The high-end way to do this is to have someone do a time motion study: you stand there with pen and paper and stopwatch and time every single step in the end-to-end process. But public sector/community organizations seldom have a spare body or the time to do this.


So, the option I often use is a throwback: use a paper log. Start at the beginning of the end-to-end process and write down the main activities and time slots. Log time in between hand-offs between staff, etc.

Over time you will see on paper where delays occur, and with a little sleuthing you can figure out why.


Option #3: Compare against benchmarks

Once you have some time stamps and data to work with, you can compare yourself against available benchmarks. This is easiest for back-office services such as finance, HR, and administration.


There are loads of organizations out there that publicize average benchmarks for various industries.
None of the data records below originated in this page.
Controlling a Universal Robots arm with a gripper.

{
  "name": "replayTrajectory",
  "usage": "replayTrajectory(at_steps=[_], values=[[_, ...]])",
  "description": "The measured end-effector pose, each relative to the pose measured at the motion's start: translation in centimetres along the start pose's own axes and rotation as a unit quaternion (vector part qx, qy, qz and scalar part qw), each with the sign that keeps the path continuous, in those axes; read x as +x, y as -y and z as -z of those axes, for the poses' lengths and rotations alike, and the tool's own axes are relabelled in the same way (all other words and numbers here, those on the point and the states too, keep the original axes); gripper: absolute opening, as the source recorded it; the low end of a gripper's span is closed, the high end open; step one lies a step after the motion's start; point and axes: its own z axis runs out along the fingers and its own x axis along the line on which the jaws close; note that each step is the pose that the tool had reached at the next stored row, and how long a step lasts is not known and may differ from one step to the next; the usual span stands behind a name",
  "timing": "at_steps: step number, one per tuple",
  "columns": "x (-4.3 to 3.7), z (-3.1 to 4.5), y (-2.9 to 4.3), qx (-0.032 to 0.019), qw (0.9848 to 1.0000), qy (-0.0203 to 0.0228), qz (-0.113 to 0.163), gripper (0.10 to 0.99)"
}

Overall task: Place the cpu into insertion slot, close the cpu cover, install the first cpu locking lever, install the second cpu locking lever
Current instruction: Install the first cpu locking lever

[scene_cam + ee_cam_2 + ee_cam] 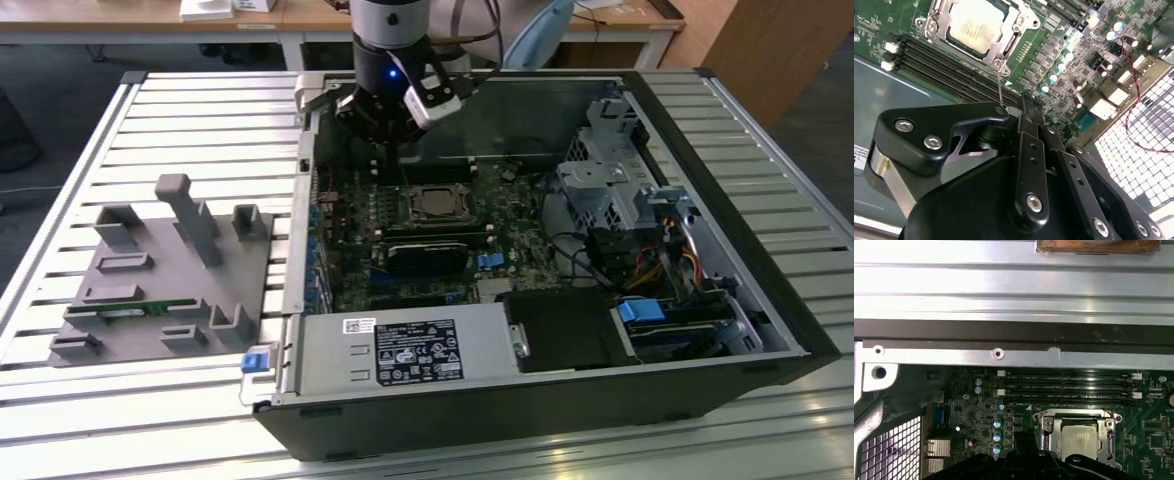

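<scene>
The cpu [976,27] lies flat in the insertion slot [438,190] on the green board, its pale metal top showing. Around the chip, the silvery cpu cover [1014,22] is down. A thin wire locking lever [999,85] stands up from the socket's corner. Its free end meets the tip of my gripper [1021,107], which is shut; whether the wire is pinched or only touched is unclear. In the exterior view the gripper [387,150] hangs over the board just behind the socket. The first wrist view has the cpu [1080,440] beside the case's rear wall.
Black memory slots [949,70] run beside the socket. A long black heatsink-like block [434,255] lies in front of it. Power supply [400,355] and drive cage [614,190] fill the case's front and right. A grey fixture [160,270] stands on the slatted table's left.
</scene>
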Motion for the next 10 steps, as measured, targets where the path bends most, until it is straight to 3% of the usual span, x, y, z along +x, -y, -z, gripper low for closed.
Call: replayTrajectory(at_steps=[10], values=[[0.05, -0.32, -0.84, 0.0, 1.0, 0.0, 0.0, 0.106]])
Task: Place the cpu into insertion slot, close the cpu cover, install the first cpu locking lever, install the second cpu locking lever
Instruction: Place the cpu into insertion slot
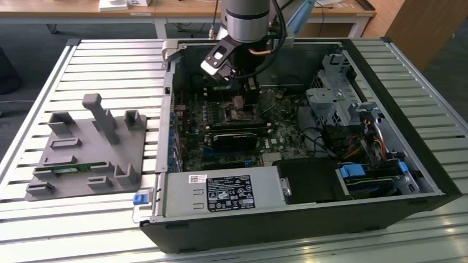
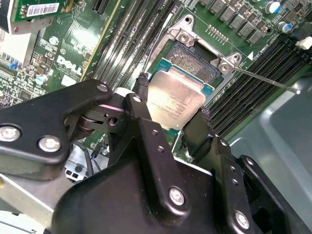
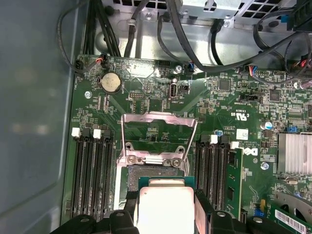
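Computer case (image 1: 292,233) lying open, arm (image 1: 249,19) reaching straight down into it.
Over the motherboard (image 1: 286,141) the gripper (image 2: 173,97) points downward, wrist near vertical. The cpu cover (image 3: 159,116) stands swung up, leaving the insertion slot (image 2: 196,61) bare to receive the chip. Its fingers (image 2: 141,114) are clamped on two opposite edges of the cpu (image 2: 181,91), likely so its underside is left free; it hangs just over the slot, covering part of it, contact unclear. One thin locking lever (image 2: 265,80) juts aside, clear of the cover.
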Robot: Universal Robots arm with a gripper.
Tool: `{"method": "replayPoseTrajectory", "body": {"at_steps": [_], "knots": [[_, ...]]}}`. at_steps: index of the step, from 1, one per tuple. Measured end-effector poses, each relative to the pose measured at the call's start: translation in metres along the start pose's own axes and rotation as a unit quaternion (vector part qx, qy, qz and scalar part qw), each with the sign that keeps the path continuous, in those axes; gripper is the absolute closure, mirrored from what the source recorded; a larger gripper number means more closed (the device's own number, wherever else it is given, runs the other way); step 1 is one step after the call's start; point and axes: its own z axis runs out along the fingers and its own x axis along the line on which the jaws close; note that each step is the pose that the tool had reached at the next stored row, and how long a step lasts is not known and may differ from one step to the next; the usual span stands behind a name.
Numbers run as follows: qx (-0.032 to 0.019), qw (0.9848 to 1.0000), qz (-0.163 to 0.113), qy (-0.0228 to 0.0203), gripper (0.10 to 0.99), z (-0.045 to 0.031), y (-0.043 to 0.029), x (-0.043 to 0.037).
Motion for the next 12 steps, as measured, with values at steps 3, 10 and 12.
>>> {"method": "replayPoseTrajectory", "body": {"at_steps": [3, 10, 12], "knots": [[0.0000, 1.0000, 0.000, 0.0000, 0.545, 0.0011, -0.0001, 0.0001], [0.0009, 0.9997, 0.023, -0.0016, 0.545, 0.0205, -0.0013, 0.0018], [0.0010, 0.9997, 0.023, -0.0016, 0.545, 0.0214, -0.0014, 0.0023]]}}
Often it can be a stretch to find it for community or public sector organizations, so I have learned over time to use the next best thing: municipalities track their back-office functions quite publicly and publish benchmarks each year.


Option #4: Ask Your Peers

But what if you are looking at a front-end service where there are no publicly available benchmarks?


This is where your fellow community or public sector organizations can help out. Reach out to 3 to 5 similar organizations in similar settings and see how they are doing it. What challenges have they faced in becoming more efficient? How have they handled it?


Option #5: Do a Mini Efficiency Audit

Finally, if none of those approaches will work for you my advice is to try a mini audit. In this kind of exercise, you task a/some staff to review the service model and provide an idea on where the challenges are and why they might be happening.

There are typically 4 areas where efficiency challenges happen: people, process, technology or policies. You can dive down into each of these and ask the following questions:

  • Do we have the best resources working on this area (i.e., do we have the best people? The best process?)

  • Are they optimized?

  • What are the challenges they face?

  • Why do those challenges, gaps or barriers exist? (I would use the “Five Whys” in this step)

  • What have we done about this before?

  • Given all of the above, are there some obvious steps we can take to try to improve?

Sometimes You Do Need an Outside View

I can tell you from 22+ years that all of the above steps work, but sometimes you just don’t have the time or staff know-how to do this. Or maybe you do them, and you still can’t figure it out. At that point in time, I would talk to someone who does this kind of thing for a living, and they should be able to ask a few questions and pretty quickly tell you whether it is worth an efficiency project or not.